Collect the lines of the entries where "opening" shows up.

Source material:

......

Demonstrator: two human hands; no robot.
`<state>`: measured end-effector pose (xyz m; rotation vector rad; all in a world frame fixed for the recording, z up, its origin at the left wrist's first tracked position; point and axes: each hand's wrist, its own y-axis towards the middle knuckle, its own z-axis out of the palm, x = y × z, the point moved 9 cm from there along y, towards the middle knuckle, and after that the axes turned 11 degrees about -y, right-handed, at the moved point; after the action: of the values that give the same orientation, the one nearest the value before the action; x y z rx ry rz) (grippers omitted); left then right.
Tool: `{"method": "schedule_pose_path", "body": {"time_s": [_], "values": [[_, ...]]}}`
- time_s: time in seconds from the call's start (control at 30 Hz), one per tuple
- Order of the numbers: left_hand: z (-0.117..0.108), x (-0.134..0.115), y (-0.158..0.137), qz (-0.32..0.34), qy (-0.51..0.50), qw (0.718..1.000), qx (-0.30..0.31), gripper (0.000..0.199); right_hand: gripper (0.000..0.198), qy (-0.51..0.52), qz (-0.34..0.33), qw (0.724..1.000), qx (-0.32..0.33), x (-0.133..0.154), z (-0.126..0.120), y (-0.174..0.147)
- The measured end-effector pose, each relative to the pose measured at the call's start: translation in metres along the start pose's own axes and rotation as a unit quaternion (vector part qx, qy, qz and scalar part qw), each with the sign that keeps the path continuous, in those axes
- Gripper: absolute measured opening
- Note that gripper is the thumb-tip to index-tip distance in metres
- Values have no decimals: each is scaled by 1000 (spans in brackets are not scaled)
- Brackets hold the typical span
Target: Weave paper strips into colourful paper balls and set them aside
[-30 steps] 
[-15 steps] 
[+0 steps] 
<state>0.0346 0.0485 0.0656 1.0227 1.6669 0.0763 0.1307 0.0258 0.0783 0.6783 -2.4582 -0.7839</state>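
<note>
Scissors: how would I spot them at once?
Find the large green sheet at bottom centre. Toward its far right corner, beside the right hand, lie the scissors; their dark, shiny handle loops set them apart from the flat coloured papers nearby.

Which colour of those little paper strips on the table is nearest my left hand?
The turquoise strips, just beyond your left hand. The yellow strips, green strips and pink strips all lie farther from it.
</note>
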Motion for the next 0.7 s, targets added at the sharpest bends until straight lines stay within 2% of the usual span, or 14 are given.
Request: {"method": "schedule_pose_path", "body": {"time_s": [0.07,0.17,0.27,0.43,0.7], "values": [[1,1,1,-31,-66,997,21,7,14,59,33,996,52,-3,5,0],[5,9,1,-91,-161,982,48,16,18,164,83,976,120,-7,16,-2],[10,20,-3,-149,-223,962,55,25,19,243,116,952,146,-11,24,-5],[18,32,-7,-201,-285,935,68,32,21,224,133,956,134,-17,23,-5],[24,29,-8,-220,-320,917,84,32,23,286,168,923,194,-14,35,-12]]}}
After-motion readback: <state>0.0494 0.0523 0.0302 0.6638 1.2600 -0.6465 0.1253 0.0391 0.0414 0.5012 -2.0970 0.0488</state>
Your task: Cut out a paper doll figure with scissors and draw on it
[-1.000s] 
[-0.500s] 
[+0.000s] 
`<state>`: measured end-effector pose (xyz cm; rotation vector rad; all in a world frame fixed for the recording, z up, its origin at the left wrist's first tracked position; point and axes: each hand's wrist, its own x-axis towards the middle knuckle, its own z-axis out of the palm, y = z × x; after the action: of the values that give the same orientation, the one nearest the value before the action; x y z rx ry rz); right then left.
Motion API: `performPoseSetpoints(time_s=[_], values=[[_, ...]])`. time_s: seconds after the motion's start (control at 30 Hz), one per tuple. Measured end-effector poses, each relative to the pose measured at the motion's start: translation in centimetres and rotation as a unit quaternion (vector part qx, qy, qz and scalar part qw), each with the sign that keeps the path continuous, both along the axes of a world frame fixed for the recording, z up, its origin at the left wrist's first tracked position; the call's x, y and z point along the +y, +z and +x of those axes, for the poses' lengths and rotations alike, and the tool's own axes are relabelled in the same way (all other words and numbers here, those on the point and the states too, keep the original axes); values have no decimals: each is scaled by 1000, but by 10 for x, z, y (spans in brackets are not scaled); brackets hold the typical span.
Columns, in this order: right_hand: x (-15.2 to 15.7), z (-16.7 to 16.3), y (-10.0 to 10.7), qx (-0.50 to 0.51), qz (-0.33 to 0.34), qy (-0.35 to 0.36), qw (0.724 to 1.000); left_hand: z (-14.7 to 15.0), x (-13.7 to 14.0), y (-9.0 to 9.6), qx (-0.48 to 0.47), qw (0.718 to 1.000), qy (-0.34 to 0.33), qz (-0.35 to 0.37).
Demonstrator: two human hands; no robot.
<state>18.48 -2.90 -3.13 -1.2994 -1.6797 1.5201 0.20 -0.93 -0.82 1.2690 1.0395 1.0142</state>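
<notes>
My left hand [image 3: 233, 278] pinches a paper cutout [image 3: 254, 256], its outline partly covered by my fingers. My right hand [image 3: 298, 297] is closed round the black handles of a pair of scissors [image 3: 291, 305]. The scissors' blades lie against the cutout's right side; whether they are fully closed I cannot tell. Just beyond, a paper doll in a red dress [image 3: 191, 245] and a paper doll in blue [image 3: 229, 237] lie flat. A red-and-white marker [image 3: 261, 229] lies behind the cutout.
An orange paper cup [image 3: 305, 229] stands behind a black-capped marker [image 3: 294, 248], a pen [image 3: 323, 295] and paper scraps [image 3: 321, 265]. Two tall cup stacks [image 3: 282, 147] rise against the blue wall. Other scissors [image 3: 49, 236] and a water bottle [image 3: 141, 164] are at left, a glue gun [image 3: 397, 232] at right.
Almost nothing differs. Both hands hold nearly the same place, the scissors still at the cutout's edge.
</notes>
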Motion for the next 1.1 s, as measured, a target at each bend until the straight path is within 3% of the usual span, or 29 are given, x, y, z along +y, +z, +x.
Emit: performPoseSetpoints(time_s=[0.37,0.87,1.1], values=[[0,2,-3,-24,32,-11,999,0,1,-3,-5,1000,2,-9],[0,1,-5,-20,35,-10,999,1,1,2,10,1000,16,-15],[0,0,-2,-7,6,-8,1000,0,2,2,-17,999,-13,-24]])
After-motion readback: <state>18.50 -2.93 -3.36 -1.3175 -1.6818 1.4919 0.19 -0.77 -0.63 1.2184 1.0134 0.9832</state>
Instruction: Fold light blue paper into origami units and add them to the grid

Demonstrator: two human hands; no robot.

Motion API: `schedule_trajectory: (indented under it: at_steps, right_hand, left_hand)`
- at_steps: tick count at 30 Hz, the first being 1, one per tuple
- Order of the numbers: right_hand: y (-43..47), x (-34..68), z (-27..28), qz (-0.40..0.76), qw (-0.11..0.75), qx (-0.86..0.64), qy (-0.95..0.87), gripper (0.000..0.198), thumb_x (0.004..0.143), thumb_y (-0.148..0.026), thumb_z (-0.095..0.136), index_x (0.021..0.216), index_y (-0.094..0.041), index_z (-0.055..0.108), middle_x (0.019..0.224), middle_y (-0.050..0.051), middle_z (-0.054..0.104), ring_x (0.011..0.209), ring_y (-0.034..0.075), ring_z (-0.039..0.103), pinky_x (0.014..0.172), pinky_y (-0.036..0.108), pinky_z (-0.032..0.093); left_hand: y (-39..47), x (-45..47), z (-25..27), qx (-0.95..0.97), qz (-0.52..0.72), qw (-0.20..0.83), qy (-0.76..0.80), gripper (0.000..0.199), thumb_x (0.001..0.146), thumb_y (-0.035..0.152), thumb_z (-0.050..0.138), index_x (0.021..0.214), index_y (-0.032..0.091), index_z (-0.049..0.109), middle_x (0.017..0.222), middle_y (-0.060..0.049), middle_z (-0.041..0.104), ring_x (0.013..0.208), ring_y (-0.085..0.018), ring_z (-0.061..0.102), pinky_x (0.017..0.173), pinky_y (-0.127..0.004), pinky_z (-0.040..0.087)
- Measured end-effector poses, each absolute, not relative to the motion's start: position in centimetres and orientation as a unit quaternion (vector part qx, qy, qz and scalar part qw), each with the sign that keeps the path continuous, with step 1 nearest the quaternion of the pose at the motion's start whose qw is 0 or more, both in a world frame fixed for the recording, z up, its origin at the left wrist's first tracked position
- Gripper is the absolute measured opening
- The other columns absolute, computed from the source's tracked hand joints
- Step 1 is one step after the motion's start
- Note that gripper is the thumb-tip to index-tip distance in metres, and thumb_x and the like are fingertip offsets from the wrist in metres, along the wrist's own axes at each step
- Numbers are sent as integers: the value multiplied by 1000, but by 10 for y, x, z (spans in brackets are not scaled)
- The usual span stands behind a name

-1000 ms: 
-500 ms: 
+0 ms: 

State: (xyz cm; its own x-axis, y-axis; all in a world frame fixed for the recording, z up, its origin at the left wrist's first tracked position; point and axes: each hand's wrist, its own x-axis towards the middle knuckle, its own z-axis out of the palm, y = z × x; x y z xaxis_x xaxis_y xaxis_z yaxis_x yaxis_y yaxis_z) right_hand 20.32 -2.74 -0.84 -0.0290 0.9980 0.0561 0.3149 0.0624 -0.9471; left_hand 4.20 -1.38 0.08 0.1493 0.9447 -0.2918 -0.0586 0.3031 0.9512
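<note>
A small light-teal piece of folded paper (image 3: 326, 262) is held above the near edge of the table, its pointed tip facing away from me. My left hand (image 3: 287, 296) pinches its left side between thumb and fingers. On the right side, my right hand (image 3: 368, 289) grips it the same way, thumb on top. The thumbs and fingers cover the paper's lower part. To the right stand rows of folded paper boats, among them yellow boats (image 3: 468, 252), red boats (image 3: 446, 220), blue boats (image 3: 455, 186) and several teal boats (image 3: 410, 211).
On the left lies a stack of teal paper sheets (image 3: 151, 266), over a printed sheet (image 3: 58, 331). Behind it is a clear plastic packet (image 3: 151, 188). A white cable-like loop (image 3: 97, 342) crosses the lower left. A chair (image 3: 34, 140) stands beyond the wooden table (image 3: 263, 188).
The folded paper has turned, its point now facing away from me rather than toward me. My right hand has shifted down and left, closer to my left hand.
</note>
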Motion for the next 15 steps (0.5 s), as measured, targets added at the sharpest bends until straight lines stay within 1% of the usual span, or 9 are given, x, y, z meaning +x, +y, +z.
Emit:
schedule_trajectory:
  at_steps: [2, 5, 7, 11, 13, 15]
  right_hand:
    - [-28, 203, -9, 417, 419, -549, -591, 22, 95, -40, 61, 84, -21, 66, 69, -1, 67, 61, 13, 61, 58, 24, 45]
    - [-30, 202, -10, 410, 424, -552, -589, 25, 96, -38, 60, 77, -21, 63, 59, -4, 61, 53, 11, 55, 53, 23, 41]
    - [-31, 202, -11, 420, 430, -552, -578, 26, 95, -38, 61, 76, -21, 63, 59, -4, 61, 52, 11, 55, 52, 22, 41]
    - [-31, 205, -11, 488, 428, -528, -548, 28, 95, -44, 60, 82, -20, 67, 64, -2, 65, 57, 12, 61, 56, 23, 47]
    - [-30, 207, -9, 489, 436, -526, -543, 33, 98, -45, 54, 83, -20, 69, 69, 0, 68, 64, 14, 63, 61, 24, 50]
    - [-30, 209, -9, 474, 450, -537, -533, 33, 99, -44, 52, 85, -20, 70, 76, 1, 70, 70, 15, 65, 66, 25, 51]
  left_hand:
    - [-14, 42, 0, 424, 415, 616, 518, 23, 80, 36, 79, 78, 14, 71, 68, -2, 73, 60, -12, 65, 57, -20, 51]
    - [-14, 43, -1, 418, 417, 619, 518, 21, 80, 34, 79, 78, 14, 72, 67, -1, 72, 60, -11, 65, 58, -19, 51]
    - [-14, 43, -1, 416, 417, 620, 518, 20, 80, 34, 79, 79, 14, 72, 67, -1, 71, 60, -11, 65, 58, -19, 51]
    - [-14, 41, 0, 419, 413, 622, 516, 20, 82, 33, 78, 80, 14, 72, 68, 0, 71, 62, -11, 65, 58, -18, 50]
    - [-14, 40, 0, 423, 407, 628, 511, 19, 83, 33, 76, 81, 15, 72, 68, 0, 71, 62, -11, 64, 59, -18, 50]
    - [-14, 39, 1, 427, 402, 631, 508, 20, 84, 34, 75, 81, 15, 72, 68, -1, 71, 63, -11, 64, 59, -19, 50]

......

Result of this exercise:
- Gripper: absolute measured opening
- Gripper is the absolute measured opening

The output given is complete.